### About this exercise:
Output the data word for word, dropping every image.

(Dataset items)
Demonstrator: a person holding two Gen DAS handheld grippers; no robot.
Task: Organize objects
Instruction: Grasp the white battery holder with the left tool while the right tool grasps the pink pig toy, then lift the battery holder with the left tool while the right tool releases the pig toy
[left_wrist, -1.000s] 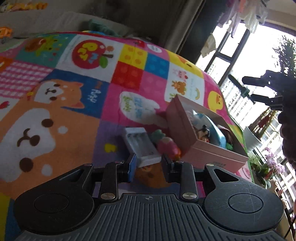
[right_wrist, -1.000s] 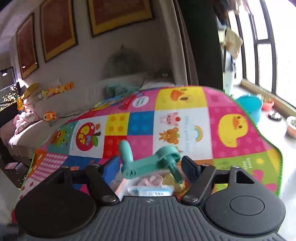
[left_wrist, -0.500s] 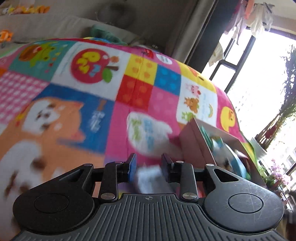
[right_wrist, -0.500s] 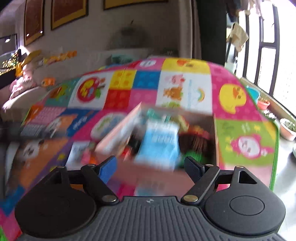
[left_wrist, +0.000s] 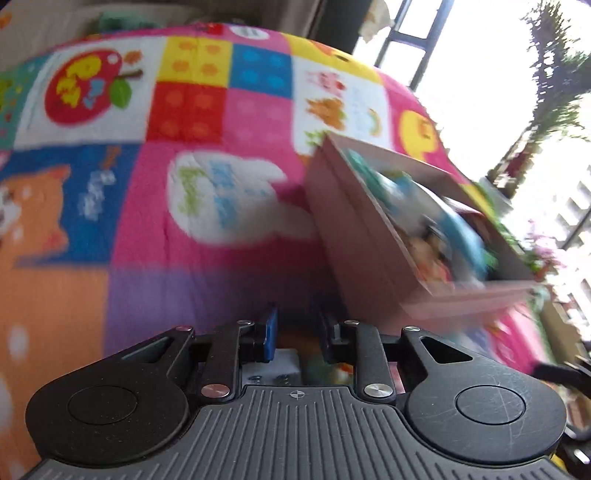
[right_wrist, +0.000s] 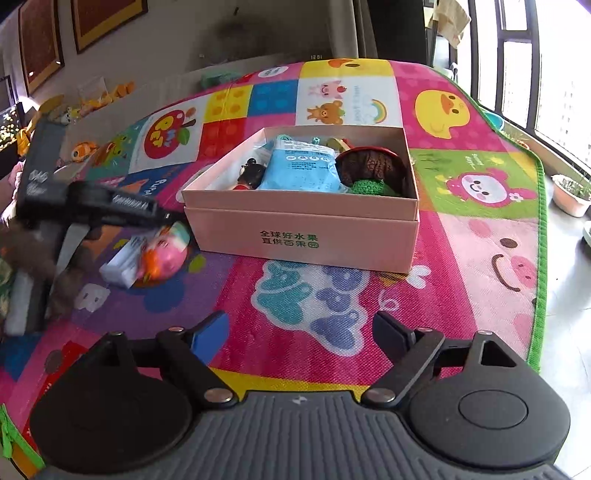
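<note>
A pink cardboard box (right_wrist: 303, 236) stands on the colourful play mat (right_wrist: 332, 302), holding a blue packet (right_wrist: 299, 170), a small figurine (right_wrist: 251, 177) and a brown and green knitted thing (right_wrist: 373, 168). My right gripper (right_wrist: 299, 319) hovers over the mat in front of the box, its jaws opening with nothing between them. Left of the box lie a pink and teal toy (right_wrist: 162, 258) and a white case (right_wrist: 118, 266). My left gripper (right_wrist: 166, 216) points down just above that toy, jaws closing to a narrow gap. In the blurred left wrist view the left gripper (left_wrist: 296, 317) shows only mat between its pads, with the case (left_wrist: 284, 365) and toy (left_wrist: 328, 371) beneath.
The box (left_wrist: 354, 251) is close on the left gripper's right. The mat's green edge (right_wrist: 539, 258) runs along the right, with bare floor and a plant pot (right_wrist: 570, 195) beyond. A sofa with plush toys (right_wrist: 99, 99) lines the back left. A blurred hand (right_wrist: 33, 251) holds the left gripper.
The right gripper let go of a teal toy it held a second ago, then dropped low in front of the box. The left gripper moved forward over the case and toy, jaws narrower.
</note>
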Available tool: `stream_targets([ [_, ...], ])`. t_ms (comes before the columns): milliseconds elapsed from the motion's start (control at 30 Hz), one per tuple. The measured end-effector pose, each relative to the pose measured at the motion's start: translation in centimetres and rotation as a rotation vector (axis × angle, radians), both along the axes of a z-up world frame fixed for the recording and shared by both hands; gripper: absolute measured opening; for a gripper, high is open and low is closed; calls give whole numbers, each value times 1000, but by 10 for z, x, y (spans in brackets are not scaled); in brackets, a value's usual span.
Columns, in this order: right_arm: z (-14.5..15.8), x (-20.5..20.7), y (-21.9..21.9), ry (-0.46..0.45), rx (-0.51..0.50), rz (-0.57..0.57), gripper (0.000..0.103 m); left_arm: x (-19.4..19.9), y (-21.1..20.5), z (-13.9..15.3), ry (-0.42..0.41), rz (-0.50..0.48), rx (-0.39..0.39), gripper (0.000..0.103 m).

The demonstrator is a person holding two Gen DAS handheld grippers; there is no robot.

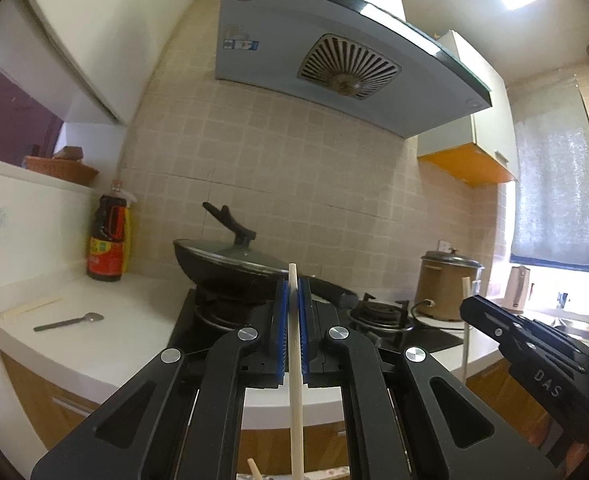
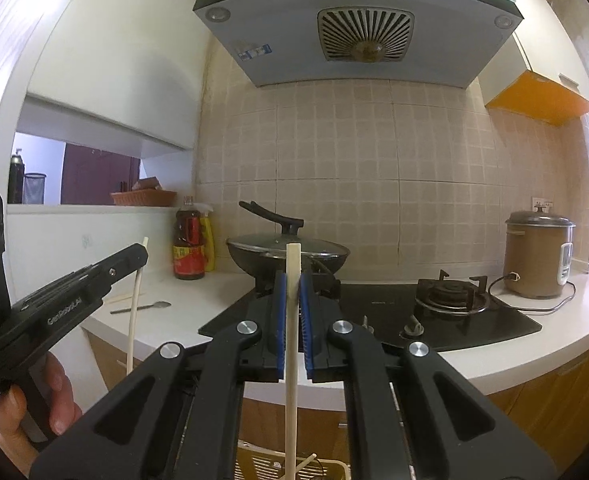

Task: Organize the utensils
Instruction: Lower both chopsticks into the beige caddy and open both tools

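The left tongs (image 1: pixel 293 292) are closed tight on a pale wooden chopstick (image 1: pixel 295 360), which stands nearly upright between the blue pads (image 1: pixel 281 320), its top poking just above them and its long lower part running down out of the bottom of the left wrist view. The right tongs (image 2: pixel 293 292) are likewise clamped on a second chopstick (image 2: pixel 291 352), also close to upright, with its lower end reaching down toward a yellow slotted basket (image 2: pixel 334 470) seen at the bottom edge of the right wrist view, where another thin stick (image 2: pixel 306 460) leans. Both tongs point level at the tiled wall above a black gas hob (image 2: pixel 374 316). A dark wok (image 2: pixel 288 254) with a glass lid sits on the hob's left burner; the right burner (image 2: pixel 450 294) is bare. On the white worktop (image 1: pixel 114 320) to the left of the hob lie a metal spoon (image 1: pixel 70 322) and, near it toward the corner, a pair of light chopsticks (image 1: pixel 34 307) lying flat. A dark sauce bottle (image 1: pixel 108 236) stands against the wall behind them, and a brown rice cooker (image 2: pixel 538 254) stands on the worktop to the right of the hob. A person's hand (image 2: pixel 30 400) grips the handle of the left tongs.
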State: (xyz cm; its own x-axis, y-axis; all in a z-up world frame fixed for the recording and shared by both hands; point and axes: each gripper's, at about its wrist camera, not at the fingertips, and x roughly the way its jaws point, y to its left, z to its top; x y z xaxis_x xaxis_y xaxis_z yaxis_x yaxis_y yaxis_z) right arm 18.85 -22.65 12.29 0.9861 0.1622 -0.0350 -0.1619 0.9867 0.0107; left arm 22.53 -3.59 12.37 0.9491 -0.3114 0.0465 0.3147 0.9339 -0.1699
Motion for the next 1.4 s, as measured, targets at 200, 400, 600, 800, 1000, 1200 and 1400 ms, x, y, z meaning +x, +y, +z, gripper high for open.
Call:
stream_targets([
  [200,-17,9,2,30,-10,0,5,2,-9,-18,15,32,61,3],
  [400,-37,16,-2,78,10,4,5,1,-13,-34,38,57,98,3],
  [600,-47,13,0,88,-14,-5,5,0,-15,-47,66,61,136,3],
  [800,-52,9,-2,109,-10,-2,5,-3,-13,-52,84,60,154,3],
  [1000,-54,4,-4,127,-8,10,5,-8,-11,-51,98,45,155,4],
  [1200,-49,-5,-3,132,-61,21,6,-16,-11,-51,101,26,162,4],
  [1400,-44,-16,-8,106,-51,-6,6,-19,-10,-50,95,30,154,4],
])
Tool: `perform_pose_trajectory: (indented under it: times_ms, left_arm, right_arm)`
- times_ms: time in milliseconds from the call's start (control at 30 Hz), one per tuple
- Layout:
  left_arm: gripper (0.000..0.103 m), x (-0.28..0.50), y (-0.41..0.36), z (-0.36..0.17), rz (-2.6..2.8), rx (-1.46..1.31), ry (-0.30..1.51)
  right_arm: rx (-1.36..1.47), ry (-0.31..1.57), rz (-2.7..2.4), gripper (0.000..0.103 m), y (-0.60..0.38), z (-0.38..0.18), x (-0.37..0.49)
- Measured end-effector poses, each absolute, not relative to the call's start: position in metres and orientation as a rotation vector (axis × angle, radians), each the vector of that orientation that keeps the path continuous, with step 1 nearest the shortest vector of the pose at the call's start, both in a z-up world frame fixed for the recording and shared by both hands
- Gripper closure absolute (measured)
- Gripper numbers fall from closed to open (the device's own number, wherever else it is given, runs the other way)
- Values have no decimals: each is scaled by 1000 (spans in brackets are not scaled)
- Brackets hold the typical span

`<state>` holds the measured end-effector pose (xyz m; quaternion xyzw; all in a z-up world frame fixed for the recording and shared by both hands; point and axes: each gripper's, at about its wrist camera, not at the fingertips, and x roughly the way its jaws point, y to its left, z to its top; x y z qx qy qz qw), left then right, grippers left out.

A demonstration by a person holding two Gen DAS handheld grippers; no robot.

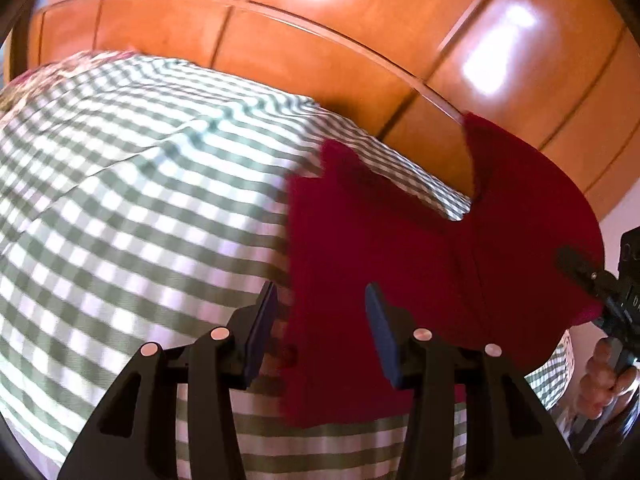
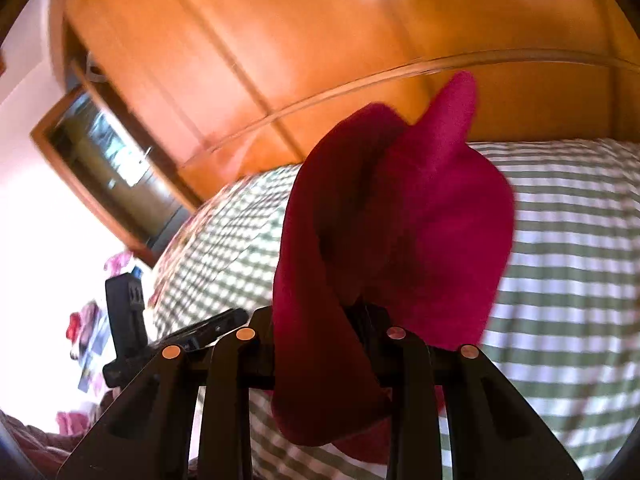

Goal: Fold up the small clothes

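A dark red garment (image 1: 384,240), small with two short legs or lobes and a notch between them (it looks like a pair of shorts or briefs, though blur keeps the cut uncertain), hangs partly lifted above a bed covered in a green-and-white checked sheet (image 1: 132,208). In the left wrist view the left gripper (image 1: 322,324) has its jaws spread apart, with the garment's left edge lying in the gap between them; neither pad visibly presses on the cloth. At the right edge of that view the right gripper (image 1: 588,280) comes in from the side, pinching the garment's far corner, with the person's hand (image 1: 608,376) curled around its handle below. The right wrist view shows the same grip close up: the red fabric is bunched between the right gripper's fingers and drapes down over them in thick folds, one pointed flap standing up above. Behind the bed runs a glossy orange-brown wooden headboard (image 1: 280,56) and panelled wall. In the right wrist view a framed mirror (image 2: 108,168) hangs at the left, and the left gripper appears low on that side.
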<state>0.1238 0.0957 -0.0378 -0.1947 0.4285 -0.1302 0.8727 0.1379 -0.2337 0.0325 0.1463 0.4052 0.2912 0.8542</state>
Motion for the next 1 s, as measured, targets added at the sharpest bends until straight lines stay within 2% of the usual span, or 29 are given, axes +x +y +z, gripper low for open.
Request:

### Finished exercise:
Demonstrator: a person holding two Gen DAS handheld grippers; no robot.
Task: Organize objects
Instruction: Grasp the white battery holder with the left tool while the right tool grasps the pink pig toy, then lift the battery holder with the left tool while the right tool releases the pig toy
[left_wrist, -1.000s] 
[right_wrist, -1.000s] 
[left_wrist, -0.500s] 
[right_wrist, -0.500s] 
[left_wrist, +0.000s] 
[right_wrist, +0.000s] 
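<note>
A pink cardboard box (right_wrist: 303, 236) stands on the colourful play mat (right_wrist: 332, 302), holding a blue packet (right_wrist: 299, 170), a small figurine (right_wrist: 251, 177) and a brown and green knitted thing (right_wrist: 373, 168). My right gripper (right_wrist: 299, 319) hovers over the mat in front of the box, its jaws opening with nothing between them. Left of the box lie a pink and teal toy (right_wrist: 162, 258) and a white case (right_wrist: 118, 266). My left gripper (right_wrist: 166, 216) points down just above that toy, jaws closing to a narrow gap. In the blurred left wrist view the left gripper (left_wrist: 296, 317) shows only mat between its pads, with the case (left_wrist: 284, 365) and toy (left_wrist: 328, 371) beneath.
The box (left_wrist: 354, 251) is close on the left gripper's right. The mat's green edge (right_wrist: 539, 258) runs along the right, with bare floor and a plant pot (right_wrist: 570, 195) beyond. A sofa with plush toys (right_wrist: 99, 99) lines the back left. A blurred hand (right_wrist: 33, 251) holds the left gripper.
The right gripper let go of a teal toy it held a second ago, then dropped low in front of the box. The left gripper moved forward over the case and toy, jaws narrower.
</note>
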Available tool: `stream_targets([ [_, ...], ])`. t_ms (comes before the columns): milliseconds elapsed from the motion's start (control at 30 Hz), one per tuple. The measured end-effector pose, each relative to the pose measured at the motion's start: translation in centimetres and rotation as a rotation vector (axis × angle, radians), both along the axes of a z-up world frame fixed for the recording and shared by both hands; gripper: absolute measured opening; for a gripper, high is open and low is closed; calls give whole numbers, each value times 1000, but by 10 for z, x, y (spans in brackets are not scaled); in brackets, a value's usual span.
Columns, in this order: right_arm: z (-14.5..15.8), x (-20.5..20.7), y (-21.9..21.9), ry (-0.46..0.45), rx (-0.51..0.50), rz (-0.57..0.57), gripper (0.000..0.103 m); left_arm: x (-19.4..19.9), y (-21.1..20.5), z (-13.9..15.3), ry (-0.42..0.41), rz (-0.50..0.48), rx (-0.39..0.39), gripper (0.000..0.103 m).

The demonstrator is a person holding two Gen DAS handheld grippers; there is no robot.


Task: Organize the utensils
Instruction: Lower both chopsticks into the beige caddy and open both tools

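The left tongs (image 1: pixel 293 292) are closed tight on a pale wooden chopstick (image 1: pixel 295 360), which stands nearly upright between the blue pads (image 1: pixel 281 320), its top poking just above them and its long lower part running down out of the bottom of the left wrist view. The right tongs (image 2: pixel 293 292) are likewise clamped on a second chopstick (image 2: pixel 291 352), also close to upright, with its lower end reaching down toward a yellow slotted basket (image 2: pixel 334 470) seen at the bottom edge of the right wrist view, where another thin stick (image 2: pixel 306 460) leans. Both tongs point level at the tiled wall above a black gas hob (image 2: pixel 374 316). A dark wok (image 2: pixel 288 254) with a glass lid sits on the hob's left burner; the right burner (image 2: pixel 450 294) is bare. On the white worktop (image 1: pixel 114 320) to the left of the hob lie a metal spoon (image 1: pixel 70 322) and, near it toward the corner, a pair of light chopsticks (image 1: pixel 34 307) lying flat. A dark sauce bottle (image 1: pixel 108 236) stands against the wall behind them, and a brown rice cooker (image 2: pixel 538 254) stands on the worktop to the right of the hob. A person's hand (image 2: pixel 30 400) grips the handle of the left tongs.
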State: (xyz cm; its own x-axis, y-axis; all in a z-up world frame fixed for the recording and shared by both hands; point and axes: each gripper's, at about its wrist camera, not at the fingertips, and x roughly the way its jaws point, y to its left, z to its top; x y z xaxis_x xaxis_y xaxis_z yaxis_x yaxis_y yaxis_z) right arm 18.85 -22.65 12.29 0.9861 0.1622 -0.0350 -0.1619 0.9867 0.0107; left arm 22.53 -3.59 12.37 0.9491 -0.3114 0.0465 0.3147 0.9339 -0.1699
Motion for the next 1.4 s, as measured, targets at 200, 400, 600, 800, 1000, 1200 and 1400 ms, x, y, z meaning +x, +y, +z, gripper high for open.
Call:
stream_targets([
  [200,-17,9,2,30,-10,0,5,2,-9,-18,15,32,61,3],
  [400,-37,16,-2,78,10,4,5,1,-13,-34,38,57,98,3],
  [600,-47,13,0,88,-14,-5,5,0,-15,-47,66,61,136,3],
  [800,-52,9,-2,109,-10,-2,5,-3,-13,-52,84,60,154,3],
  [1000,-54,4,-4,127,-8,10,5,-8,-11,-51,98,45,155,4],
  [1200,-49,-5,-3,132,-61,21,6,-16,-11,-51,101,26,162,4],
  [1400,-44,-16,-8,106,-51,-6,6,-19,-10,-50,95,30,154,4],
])
Tool: `perform_pose_trajectory: (indented under it: times_ms, left_arm, right_arm)`
- times_ms: time in milliseconds from the call's start (control at 30 Hz), one per tuple
- Layout:
  left_arm: gripper (0.000..0.103 m), x (-0.28..0.50), y (-0.41..0.36), z (-0.36..0.17), rz (-2.6..2.8), rx (-1.46..1.31), ry (-0.30..1.51)
  right_arm: rx (-1.36..1.47), ry (-0.31..1.57), rz (-2.7..2.4), gripper (0.000..0.103 m), y (-0.60..0.38), z (-0.38..0.18), x (-0.37..0.49)
- Measured end-effector poses, each absolute, not relative to the call's start: position in metres and orientation as a rotation vector (axis × angle, radians), each the vector of that orientation that keeps the path continuous, with step 1 nearest the shortest vector of the pose at the call's start, both in a z-up world frame fixed for the recording and shared by both hands
- Gripper closure absolute (measured)
- Gripper numbers fall from closed to open (the device's own number, wherever else it is given, runs the other way)
- Values have no decimals: each is scaled by 1000 (spans in brackets are not scaled)
- Brackets hold the typical span

`<state>` holds the measured end-effector pose (xyz m; quaternion xyzw; all in a z-up world frame fixed for the recording and shared by both hands; point and axes: each gripper's, at about its wrist camera, not at the fingertips, and x roughly the way its jaws point, y to its left, z to its top; x y z qx qy qz qw), left then right, grippers left out.

A demonstration by a person holding two Gen DAS handheld grippers; no robot.


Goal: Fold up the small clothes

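A dark red garment (image 1: 384,240), small with two short legs or lobes and a notch between them (it looks like a pair of shorts or briefs, though blur keeps the cut uncertain), hangs partly lifted above a bed covered in a green-and-white checked sheet (image 1: 132,208). In the left wrist view the left gripper (image 1: 322,324) has its jaws spread apart, with the garment's left edge lying in the gap between them; neither pad visibly presses on the cloth. At the right edge of that view the right gripper (image 1: 588,280) comes in from the side, pinching the garment's far corner, with the person's hand (image 1: 608,376) curled around its handle below. The right wrist view shows the same grip close up: the red fabric is bunched between the right gripper's fingers and drapes down over them in thick folds, one pointed flap standing up above. Behind the bed runs a glossy orange-brown wooden headboard (image 1: 280,56) and panelled wall. In the right wrist view a framed mirror (image 2: 108,168) hangs at the left, and the left gripper appears low on that side.
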<state>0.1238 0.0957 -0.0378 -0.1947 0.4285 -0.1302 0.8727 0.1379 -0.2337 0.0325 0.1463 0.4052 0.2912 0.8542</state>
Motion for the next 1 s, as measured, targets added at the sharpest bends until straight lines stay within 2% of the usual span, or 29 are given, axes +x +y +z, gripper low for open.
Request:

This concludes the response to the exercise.